Stenting may provide a new, less invasive therapeutic option for cerebral aneurysms. However, a conventional porous stent may be insufficient in modifying the blood flow for clinical aneurysms. We designed an asymmetric stent consisting of a low porosity patch welded onto a porous stent for an anterior cerebral artery aneurysm of a specific patient geometry to block the strong inflow jet.

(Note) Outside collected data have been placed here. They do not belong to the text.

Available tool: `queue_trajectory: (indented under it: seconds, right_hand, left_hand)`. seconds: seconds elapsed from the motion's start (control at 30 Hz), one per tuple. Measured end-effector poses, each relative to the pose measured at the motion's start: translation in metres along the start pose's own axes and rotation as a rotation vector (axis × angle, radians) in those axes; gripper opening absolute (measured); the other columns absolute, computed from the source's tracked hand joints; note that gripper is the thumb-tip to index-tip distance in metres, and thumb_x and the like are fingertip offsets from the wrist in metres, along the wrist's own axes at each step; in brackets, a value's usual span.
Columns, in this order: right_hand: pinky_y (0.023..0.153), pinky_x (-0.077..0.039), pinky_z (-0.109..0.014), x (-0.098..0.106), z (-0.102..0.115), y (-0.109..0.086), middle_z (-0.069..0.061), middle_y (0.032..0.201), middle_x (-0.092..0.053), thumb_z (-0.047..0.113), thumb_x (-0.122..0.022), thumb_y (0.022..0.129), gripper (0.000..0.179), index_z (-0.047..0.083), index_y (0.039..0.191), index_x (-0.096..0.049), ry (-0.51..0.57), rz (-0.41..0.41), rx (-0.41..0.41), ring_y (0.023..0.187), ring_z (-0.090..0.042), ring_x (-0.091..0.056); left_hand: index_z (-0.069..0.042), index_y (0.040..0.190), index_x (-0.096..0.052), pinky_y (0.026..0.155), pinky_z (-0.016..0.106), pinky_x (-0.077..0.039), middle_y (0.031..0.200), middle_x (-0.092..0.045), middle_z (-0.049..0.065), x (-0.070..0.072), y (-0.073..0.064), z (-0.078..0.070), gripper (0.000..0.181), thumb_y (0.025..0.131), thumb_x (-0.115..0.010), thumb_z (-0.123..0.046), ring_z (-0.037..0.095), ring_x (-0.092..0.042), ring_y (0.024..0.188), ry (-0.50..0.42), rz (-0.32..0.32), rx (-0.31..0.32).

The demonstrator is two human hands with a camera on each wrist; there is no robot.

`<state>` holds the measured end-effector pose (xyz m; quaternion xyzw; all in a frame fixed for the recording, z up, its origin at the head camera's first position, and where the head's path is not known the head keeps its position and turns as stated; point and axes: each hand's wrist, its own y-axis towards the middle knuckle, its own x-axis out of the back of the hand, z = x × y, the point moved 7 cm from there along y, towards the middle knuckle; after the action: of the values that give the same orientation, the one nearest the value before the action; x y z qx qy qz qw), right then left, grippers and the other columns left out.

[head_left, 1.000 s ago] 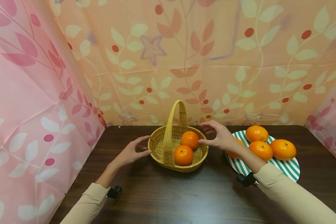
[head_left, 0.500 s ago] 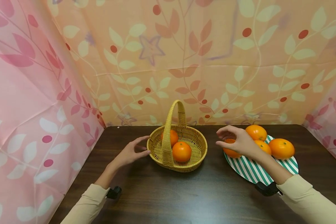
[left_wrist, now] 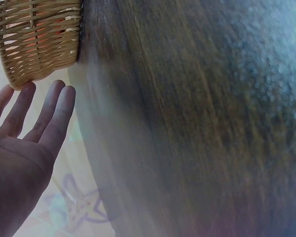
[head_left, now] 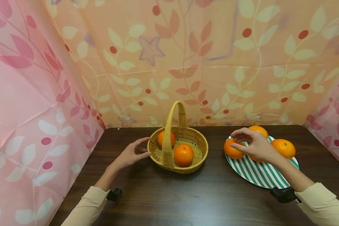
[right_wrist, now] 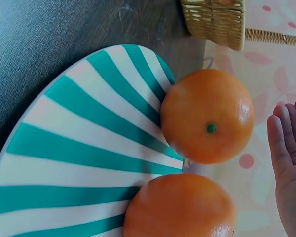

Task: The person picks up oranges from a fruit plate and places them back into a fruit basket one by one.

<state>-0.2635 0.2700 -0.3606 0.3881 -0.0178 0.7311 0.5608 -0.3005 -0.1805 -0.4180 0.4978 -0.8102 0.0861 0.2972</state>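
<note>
A yellow wicker basket [head_left: 190,169] with a tall handle stands in the middle of the table, holding one orange [head_left: 184,155] near its front and another orange [head_left: 160,138] partly behind the handle. My left hand [head_left: 129,156] touches the basket's left rim, fingers extended. Over the striped plate [head_left: 261,176], my right hand [head_left: 255,145] hovers with loosely bent fingers and nothing in it. Just left of its fingertips lies an orange [head_left: 231,149]; the right wrist view shows a gap between the fingers [right_wrist: 286,133] and the nearest orange [right_wrist: 207,116].
On the plate are also an orange [head_left: 283,148] at the right, one at the back [head_left: 259,130], and one mostly hidden under my right hand. Patterned cloth [head_left: 186,62] hangs behind the dark table [head_left: 169,197] and at both sides.
My right hand has moved right, from the basket's side to above the plate. The rear orange in the basket has rolled left, behind the handle. My left hand has stayed at the rim.
</note>
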Motion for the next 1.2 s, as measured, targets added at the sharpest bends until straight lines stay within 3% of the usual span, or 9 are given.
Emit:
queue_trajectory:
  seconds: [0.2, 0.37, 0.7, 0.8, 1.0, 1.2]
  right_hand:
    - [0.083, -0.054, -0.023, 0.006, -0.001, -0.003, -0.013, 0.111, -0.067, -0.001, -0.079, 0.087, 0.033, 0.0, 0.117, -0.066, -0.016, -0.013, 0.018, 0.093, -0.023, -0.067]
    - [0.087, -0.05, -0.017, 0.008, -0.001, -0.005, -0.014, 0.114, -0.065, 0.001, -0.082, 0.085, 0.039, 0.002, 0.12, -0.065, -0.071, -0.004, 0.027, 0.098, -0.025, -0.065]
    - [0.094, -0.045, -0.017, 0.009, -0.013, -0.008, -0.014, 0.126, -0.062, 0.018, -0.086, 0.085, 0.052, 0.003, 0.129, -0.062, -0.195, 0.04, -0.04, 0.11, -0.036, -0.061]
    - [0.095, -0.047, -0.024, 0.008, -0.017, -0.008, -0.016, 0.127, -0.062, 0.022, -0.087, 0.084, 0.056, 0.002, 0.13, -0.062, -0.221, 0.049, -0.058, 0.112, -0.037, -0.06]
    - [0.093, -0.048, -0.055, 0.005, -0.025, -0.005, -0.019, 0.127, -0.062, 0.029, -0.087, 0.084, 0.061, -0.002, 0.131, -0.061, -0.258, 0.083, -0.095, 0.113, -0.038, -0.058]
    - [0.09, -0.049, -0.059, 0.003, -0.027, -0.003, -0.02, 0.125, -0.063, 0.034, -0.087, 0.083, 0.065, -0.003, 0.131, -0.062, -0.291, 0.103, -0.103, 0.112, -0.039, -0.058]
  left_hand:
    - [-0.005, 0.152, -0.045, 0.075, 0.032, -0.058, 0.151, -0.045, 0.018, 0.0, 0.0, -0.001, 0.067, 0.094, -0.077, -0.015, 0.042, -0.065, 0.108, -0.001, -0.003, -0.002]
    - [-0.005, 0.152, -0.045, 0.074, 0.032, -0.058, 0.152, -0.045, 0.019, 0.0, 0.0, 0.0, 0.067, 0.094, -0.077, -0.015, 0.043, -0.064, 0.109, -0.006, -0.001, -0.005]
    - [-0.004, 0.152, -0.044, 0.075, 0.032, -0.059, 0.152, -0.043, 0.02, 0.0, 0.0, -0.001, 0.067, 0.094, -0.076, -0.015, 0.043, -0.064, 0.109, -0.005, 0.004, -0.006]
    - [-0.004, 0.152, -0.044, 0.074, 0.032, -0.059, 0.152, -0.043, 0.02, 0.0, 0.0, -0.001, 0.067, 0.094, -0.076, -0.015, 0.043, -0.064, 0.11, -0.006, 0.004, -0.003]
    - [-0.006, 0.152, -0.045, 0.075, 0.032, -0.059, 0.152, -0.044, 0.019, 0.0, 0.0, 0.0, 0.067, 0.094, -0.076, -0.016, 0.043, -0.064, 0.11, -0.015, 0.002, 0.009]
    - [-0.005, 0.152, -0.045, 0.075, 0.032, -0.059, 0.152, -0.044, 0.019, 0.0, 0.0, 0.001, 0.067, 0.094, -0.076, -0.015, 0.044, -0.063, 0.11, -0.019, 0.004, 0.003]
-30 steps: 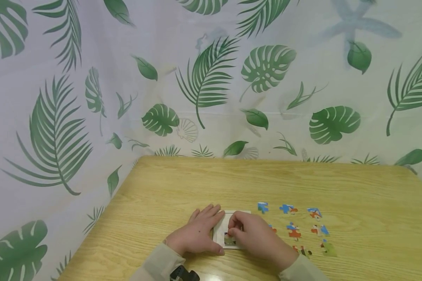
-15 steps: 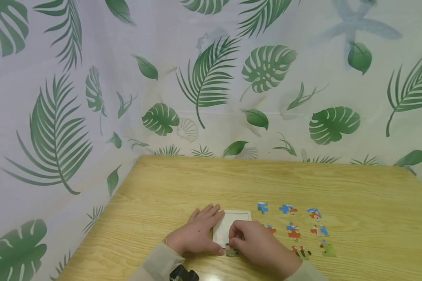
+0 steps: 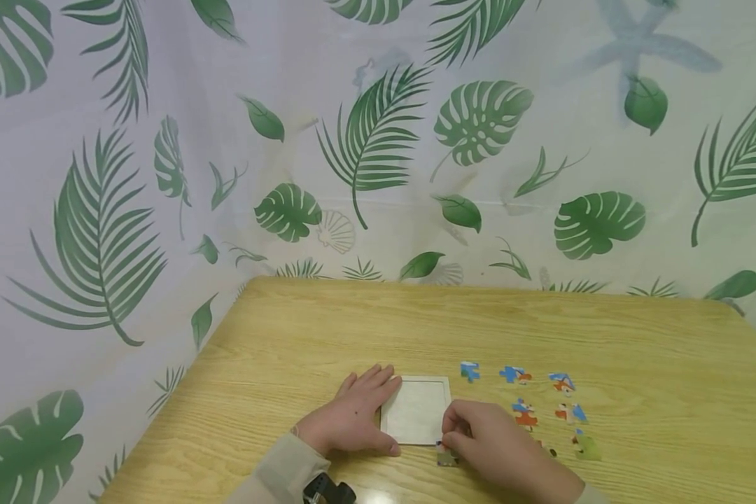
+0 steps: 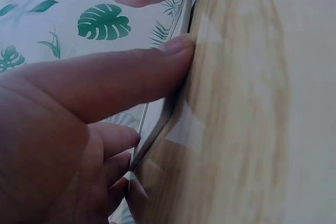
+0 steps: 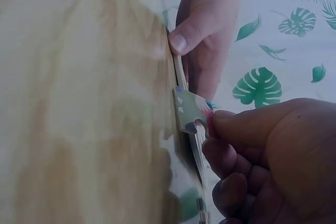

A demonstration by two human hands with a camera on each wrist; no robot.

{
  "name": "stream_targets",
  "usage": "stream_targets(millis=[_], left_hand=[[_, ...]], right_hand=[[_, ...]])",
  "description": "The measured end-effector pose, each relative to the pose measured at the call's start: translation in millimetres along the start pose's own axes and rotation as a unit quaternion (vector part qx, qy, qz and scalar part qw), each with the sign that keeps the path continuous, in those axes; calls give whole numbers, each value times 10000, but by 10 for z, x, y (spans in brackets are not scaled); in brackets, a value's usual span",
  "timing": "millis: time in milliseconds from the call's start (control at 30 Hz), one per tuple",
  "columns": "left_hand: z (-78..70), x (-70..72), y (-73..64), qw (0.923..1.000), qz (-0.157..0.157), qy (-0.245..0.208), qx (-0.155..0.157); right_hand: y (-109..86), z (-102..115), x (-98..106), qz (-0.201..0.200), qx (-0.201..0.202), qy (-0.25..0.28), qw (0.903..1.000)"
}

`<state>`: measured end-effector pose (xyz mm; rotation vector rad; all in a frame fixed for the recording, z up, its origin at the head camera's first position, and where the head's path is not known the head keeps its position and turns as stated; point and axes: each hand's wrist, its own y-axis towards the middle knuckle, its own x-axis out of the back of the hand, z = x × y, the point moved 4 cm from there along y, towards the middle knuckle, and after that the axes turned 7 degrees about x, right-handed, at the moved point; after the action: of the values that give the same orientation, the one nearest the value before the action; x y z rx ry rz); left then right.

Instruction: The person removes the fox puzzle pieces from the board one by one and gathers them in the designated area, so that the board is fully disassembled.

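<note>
A shallow pale puzzle tray (image 3: 416, 411) lies on the table, its bare bottom showing. My left hand (image 3: 358, 420) rests along its left side with fingers outstretched. In the left wrist view the thumb (image 4: 157, 66) touches the tray's edge. My right hand (image 3: 500, 444) pinches a jigsaw piece (image 3: 446, 455) between thumb and finger, just off the tray's near right corner. In the right wrist view that piece (image 5: 189, 111) is greenish with small white marks, a red patch and dark blue spots, and stands tilted on edge beside the tray.
Several loose jigsaw pieces lie in rows to the right of the tray, among them a blue piece (image 3: 470, 371), a red and blue piece (image 3: 525, 413) and a green piece (image 3: 586, 446). The right hand partly hides others. A leaf-print curtain (image 3: 365, 231) hangs behind the table (image 3: 327, 329).
My right hand has drawn the jigsaw piece from over the tray's near part toward me, then right to the near right corner, uncovering the tray's bottom. The left hand has stayed still.
</note>
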<state>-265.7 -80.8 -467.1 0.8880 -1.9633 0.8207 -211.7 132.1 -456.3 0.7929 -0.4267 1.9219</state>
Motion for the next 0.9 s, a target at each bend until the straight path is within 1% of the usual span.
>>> stream_targets(millis=[133, 333, 467, 600, 767, 900], left_hand=[[-3, 9, -9, 10000, 3, 46, -21], [-4, 22, -19, 10000, 60, -18, -1], [0, 21, -20, 10000, 55, -35, -1], [4, 13, -28, 10000, 23, -31, -11], [7, -6, -27, 10000, 18, -34, 3], [9, -5, -13, 10000, 6, 16, -14]], right_hand=[[-82, -95, 94, -51, -162, -129, 9998], [-202, -206, 248, -343, -188, -431, 9983], [-232, -259, 308, -448, -265, -570, 9970], [-232, -293, 322, -438, -258, -628, 9967], [-217, -317, 298, -374, -91, -791, 9961], [-212, -323, 293, -401, 19, -922, 9949]])
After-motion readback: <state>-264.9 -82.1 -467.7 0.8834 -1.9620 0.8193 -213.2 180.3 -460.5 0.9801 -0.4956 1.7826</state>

To evaluate the effect of the patch on aneurysmal flow dynamics, we "virtually" implanted it into the patient's aneurysm geometry and performed Computational Fluid Dynamics (CFD) analysis. The patch was computationally deformed to fit into the vessel lumen segmented from the patient CT reconstructions. After the flow calculations, a patch with the same design was fabricated using laser cutting techniques and welded onto a commercial porous stent, creating a patient-specific asymmetric stent. This stent was implanted into a phantom, which was imaged with X-ray angiography. The hemodynamics of untreated and stented aneurysms were compared both computationally and experimentally. It was found from CFD of the patient aneurysm that the asymmetric stent effectively blocked the strong inflow jet into the aneurysm and eliminated the flow impingement on the aneurysm wall at the dome. The impact zone with elevated wall shear stress was eliminated, the aneurysmal flow activity was substantially reduced, and the flow was considerably reduced. Experimental observations corresponded well qualitatively with the CFD results. The demonstrated asymmetric stent could lead to a new minimally invasive image guided intervention to reduce aneurysm growth and rupture.

Paper Details

Date Published: 13 March 2006
PDF: 8 pages
Proc. SPIE 6143, Medical Imaging 2006: Physiology, Function, and Structure from Medical Images, 61432G (13 March 2006); doi: 10.1117/12.651773
Show Author Affiliations
Minsuok Kim, Univ. at Buffalo (United States)
Ciprian Ionita, Univ. at Buffalo (United States)
Rekha Tranquebar, Univ. at Buffalo (United States)
Kenneth R. Hoffmann, Univ. at Buffalo (United States)
Dale B. Taulbee, Univ. at Buffalo (United States)
Hui Meng, Univ. at Buffalo (United States)
Stephen Rudin, Univ. at Buffalo (United States)


Published in SPIE Proceedings Vol. 6143:
Medical Imaging 2006: Physiology, Function, and Structure from Medical Images
Armando Manduca; Amir A. Amini, Editor(s)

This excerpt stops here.